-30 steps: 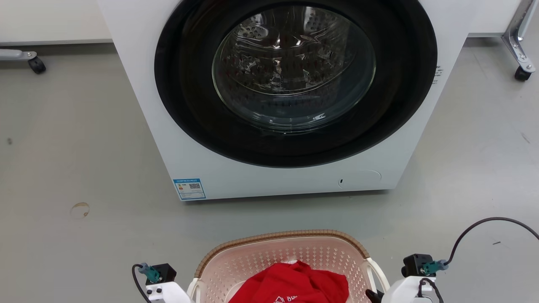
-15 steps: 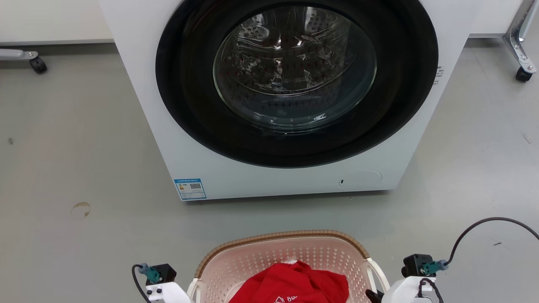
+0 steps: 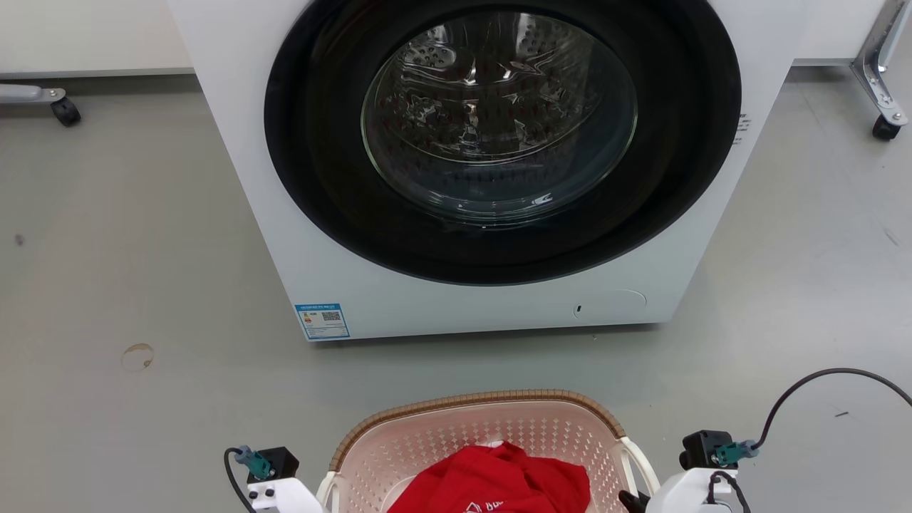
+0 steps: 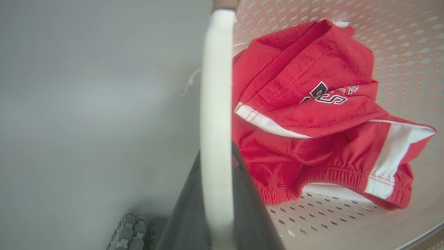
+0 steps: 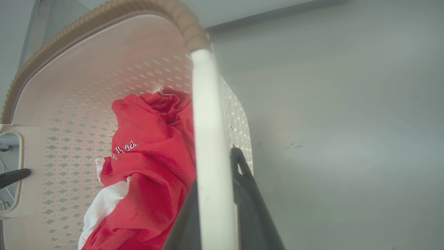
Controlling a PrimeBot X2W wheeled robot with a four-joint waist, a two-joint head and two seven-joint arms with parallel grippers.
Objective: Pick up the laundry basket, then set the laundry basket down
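The left gripper pinches the white handle on its side of the laundry basket, a dark finger on each face of the bar. The right gripper clamps the opposite handle likewise. The basket lies between the two arms, close before the robot, holding a crumpled red garment. Beyond a strip of grey floor stands the white washer, its round glass door closed.
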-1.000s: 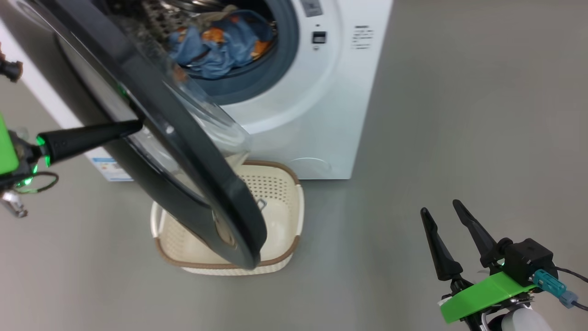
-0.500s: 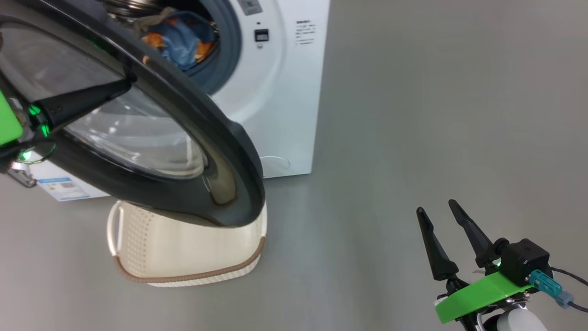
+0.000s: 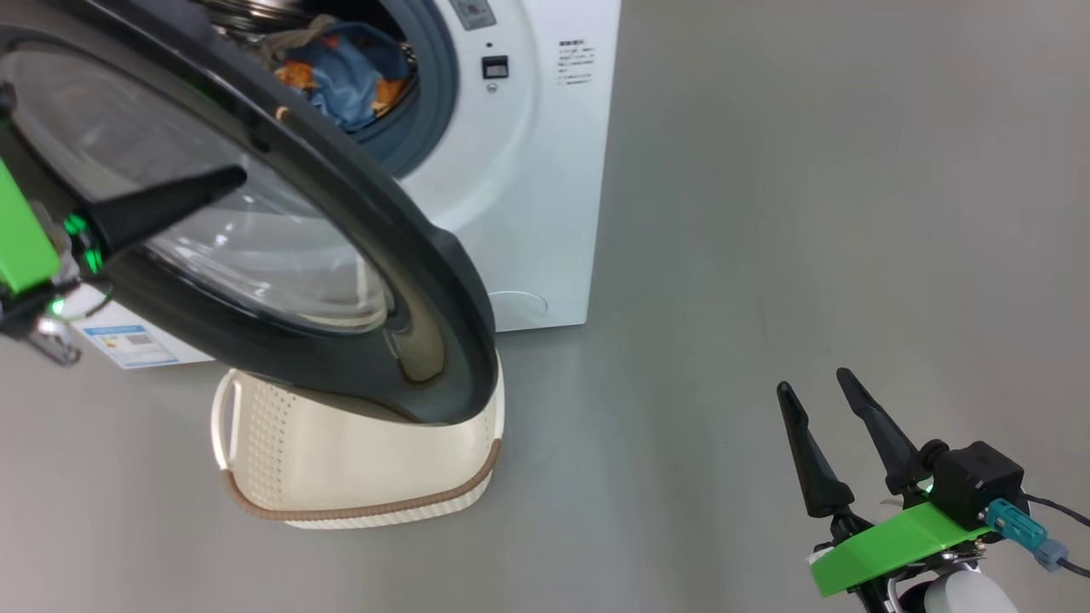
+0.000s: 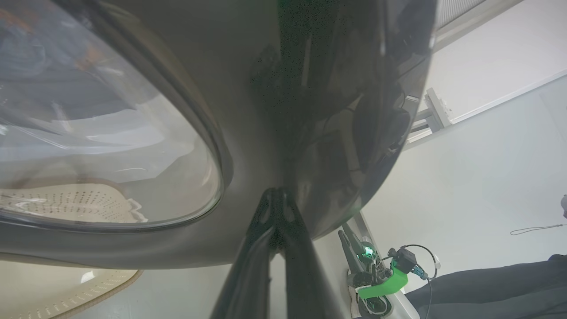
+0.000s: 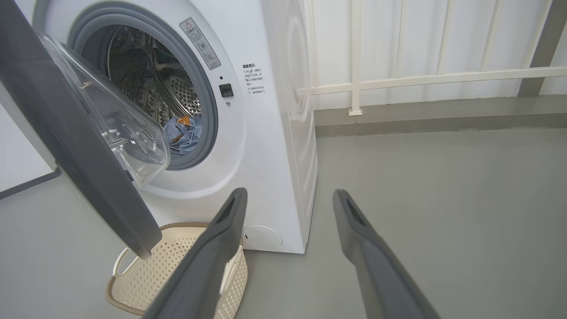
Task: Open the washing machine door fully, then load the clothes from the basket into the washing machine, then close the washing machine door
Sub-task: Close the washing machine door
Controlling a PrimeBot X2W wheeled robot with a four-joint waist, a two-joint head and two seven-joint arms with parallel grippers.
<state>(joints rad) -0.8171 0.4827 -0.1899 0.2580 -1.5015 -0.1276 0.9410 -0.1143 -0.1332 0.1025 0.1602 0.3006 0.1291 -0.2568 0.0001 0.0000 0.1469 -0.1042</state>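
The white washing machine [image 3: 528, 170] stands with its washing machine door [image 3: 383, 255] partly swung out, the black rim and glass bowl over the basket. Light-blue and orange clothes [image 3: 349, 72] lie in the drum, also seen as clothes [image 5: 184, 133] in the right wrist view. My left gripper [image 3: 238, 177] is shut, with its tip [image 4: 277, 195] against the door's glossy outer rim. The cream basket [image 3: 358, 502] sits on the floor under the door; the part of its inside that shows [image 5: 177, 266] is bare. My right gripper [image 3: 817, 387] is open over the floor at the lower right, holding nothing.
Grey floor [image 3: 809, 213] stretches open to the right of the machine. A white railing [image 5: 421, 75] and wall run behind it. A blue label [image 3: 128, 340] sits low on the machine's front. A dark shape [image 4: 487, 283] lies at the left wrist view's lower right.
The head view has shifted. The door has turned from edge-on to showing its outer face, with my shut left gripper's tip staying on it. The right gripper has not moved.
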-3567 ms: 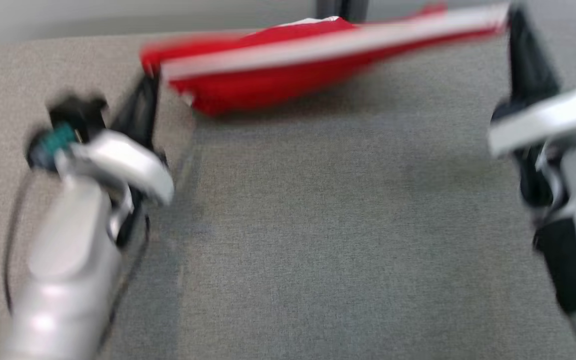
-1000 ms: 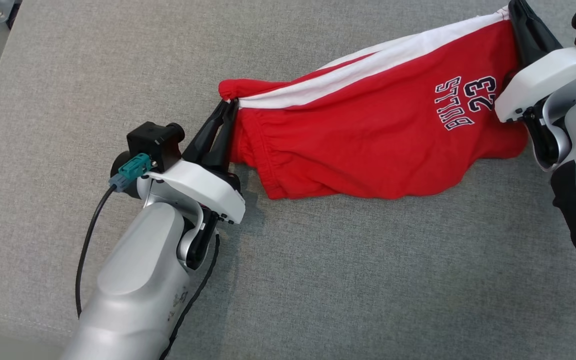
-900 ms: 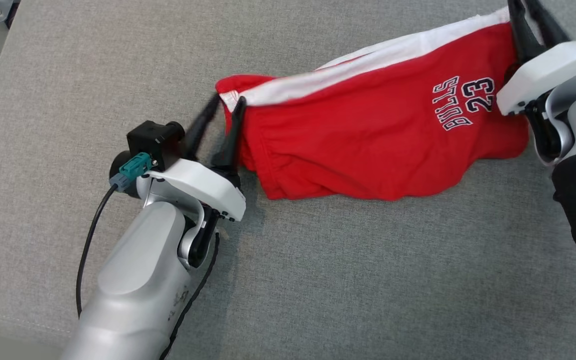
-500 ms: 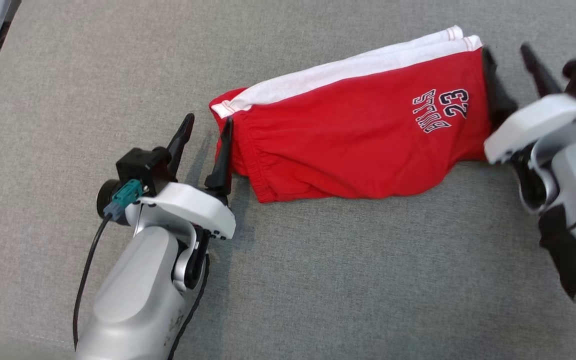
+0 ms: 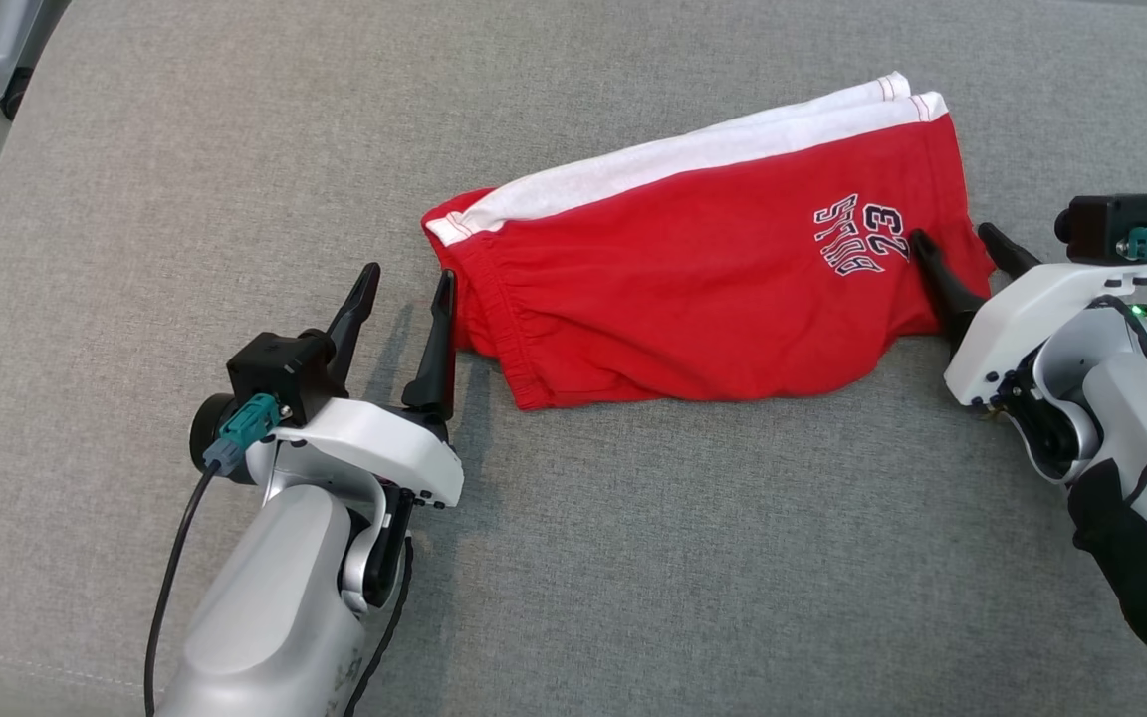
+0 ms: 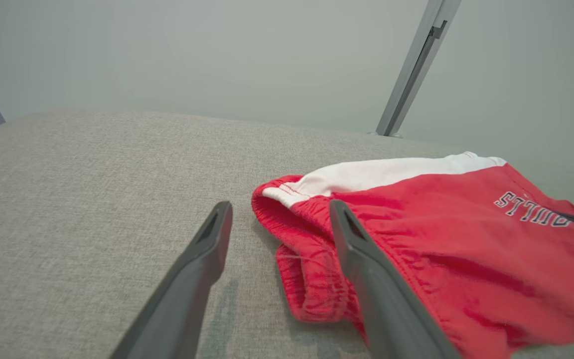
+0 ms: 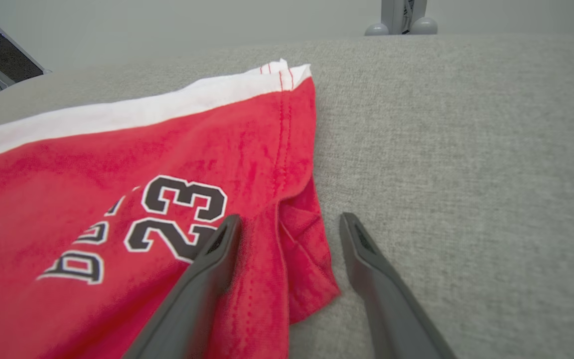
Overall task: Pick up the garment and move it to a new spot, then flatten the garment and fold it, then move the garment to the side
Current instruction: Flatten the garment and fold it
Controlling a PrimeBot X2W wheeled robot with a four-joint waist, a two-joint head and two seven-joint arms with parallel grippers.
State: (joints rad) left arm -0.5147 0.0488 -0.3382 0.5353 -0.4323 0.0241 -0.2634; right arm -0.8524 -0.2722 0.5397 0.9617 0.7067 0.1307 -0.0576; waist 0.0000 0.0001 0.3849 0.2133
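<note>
**Garment laid out on worktop, both grippers open at its ends**

We find the garment (image 5: 693,289), a pair of red shorts, lying across the middle of the grey fabric-covered worktop (image 5: 633,558), its long axis running from the robot's left toward the far right.

The left gripper (image 5: 410,274) stands at the waistband (image 5: 494,309) end with its fingers apart. One finger is over bare worktop and the other sits just beside the gathered edge; we cannot tell whether it touches. The right gripper (image 5: 952,234) stands at the leg end, fingers likewise apart and straddling the near corner of the hem (image 7: 287,129). One finger is above the print (image 5: 857,234), the other above the worktop. Neither gripper clamps the cloth.

We judge that one gripper at each end suits a garment set down stretched lengthwise, and that the flattening step is now in hand.

Condition of the garment:
- The cloth is red with a white stripe (image 5: 693,154) along the far edge, where two white layers show at the far right corner. We take the shorts to lie doubled, one leg on the other.
- The dark numerals and lettering are outlined in white and read upside down from the head view.
- The waistband is puckered and slightly raised.
- The near edge bulges in a soft curve and the hem corner is curled under, so the garment is not yet flat.
</note>
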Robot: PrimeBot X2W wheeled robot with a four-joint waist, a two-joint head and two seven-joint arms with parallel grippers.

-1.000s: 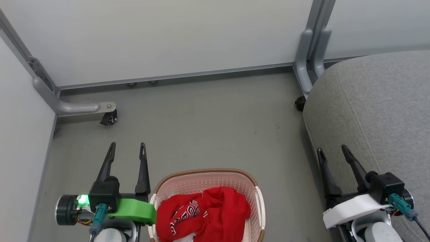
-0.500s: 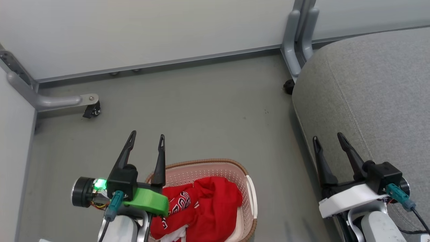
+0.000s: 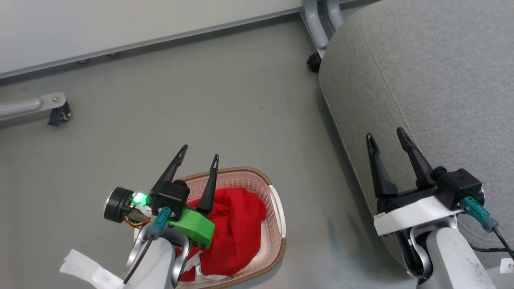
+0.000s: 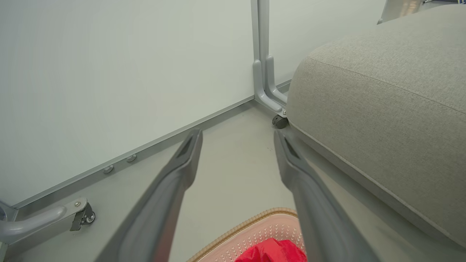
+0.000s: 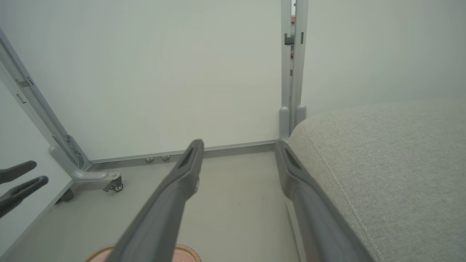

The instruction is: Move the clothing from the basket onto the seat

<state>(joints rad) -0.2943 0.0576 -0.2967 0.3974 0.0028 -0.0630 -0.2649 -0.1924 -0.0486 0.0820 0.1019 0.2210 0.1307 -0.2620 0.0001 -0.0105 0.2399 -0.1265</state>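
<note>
Clothing (image 3: 237, 224) lies heaped in the basket (image 3: 241, 170) on the floor (image 3: 241, 100) beside the seat (image 3: 421, 72); left jaws hang wide and empty over it, likely poised to dip in; right jaws, also wide and empty, idle over the seat's edge.

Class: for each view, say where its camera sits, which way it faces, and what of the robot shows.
Head view: on head, facing down at basket, clothing, seat; left gripper, right gripper, open.
Left wrist view: on left wrist, facing wall over basket; own fingers.
Right wrist view: on right wrist, facing wall beside seat; own fingers.
All share seat, basket rim.
</note>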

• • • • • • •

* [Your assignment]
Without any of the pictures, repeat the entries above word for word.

* [Response area]
-30 steps: 
-15 steps: 
+0 steps: 
+0 steps: 
+0 steps: 
Controlling a PrimeBot X2W wheeled robot with a four-joint waist, a two-joint head and two seven-joint arms with parallel grippers.
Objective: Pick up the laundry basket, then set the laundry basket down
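The left gripper pinches the white handle on its side of the laundry basket, a dark finger on each face of the bar. The right gripper clamps the opposite handle likewise. The basket lies between the two arms, close before the robot, holding a crumpled red garment. Beyond a strip of grey floor stands the white washer, its round glass door closed.
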-1.000s: 
-0.500s: 
+0.000s: 
+0.000s: 
+0.000s: 
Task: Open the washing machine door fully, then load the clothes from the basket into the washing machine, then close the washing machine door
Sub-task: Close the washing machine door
Controlling a PrimeBot X2W wheeled robot with a four-joint waist, a two-joint head and two seven-joint arms with parallel grippers.
<state>(joints rad) -0.8171 0.4827 -0.1899 0.2580 -1.5015 -0.1276 0.9410 -0.1143 -0.1332 0.1025 0.1602 0.3006 0.1291 -0.2568 0.0001 0.0000 0.1469 -0.1042</state>
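The white washing machine [image 3: 528, 170] stands with its washing machine door [image 3: 383, 255] partly swung out, the black rim and glass bowl over the basket. Light-blue and orange clothes [image 3: 349, 72] lie in the drum, also seen as clothes [image 5: 184, 133] in the right wrist view. My left gripper [image 3: 238, 177] is shut, with its tip [image 4: 277, 195] against the door's glossy outer rim. The cream basket [image 3: 358, 502] sits on the floor under the door; the part of its inside that shows [image 5: 177, 266] is bare. My right gripper [image 3: 817, 387] is open over the floor at the lower right, holding nothing.
Grey floor [image 3: 809, 213] stretches open to the right of the machine. A white railing [image 5: 421, 75] and wall run behind it. A blue label [image 3: 128, 340] sits low on the machine's front. A dark shape [image 4: 487, 283] lies at the left wrist view's lower right.
The head view has shifted. The door has turned from edge-on to showing its outer face, with my shut left gripper's tip staying on it. The right gripper has not moved.
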-3567 ms: 
-1000 ms: 
-900 ms: 
-500 ms: 
+0 ms: 
+0 ms: 
+0 ms: 
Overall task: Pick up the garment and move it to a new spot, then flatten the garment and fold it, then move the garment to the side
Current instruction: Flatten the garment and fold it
Controlling a PrimeBot X2W wheeled robot with a four-joint waist, a two-joint head and two seven-joint arms with parallel grippers.
State: (joints rad) left arm -0.5147 0.0488 -0.3382 0.5353 -0.4323 0.0241 -0.2634; right arm -0.8524 -0.2722 0.5397 0.9617 0.7067 0.1307 -0.0576; waist 0.0000 0.0001 0.3849 0.2133
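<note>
**Garment laid out on worktop, both grippers open at its ends**

We find the garment (image 5: 693,289), a pair of red shorts, lying across the middle of the grey fabric-covered worktop (image 5: 633,558), its long axis running from the robot's left toward the far right.

The left gripper (image 5: 410,274) stands at the waistband (image 5: 494,309) end with its fingers apart. One finger is over bare worktop and the other sits just beside the gathered edge; we cannot tell whether it touches. The right gripper (image 5: 952,234) stands at the leg end, fingers likewise apart and straddling the near corner of the hem (image 7: 287,129). One finger is above the print (image 5: 857,234), the other above the worktop. Neither gripper clamps the cloth.

We judge that one gripper at each end suits a garment set down stretched lengthwise, and that the flattening step is now in hand.

Condition of the garment:
- The cloth is red with a white stripe (image 5: 693,154) along the far edge, where two white layers show at the far right corner. We take the shorts to lie doubled, one leg on the other.
- The dark numerals and lettering are outlined in white and read upside down from the head view.
- The waistband is puckered and slightly raised.
- The near edge bulges in a soft curve and the hem corner is curled under, so the garment is not yet flat.
</note>
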Robot: PrimeBot X2W wheeled robot with a four-joint waist, a two-joint head and two seven-joint arms with parallel grippers.

-1.000s: 
-0.500s: 
+0.000s: 
+0.000s: 
+0.000s: 

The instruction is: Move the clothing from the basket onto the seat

<state>(joints rad) -0.2943 0.0576 -0.2967 0.3974 0.0028 -0.0630 -0.2649 -0.1924 -0.0486 0.0820 0.1019 0.2210 0.1307 -0.2620 0.0001 -0.0105 0.2399 -0.1265</state>
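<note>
Clothing (image 3: 237, 224) lies heaped in the basket (image 3: 241, 170) on the floor (image 3: 241, 100) beside the seat (image 3: 421, 72); left jaws hang wide and empty over it, likely poised to dip in; right jaws, also wide and empty, idle over the seat's edge.

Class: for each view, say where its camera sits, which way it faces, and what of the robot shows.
Head view: on head, facing down at basket, clothing, seat; left gripper, right gripper, open.
Left wrist view: on left wrist, facing wall over basket; own fingers.
Right wrist view: on right wrist, facing wall beside seat; own fingers.
All share seat, basket rim.
</note>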

The full answer has now been given.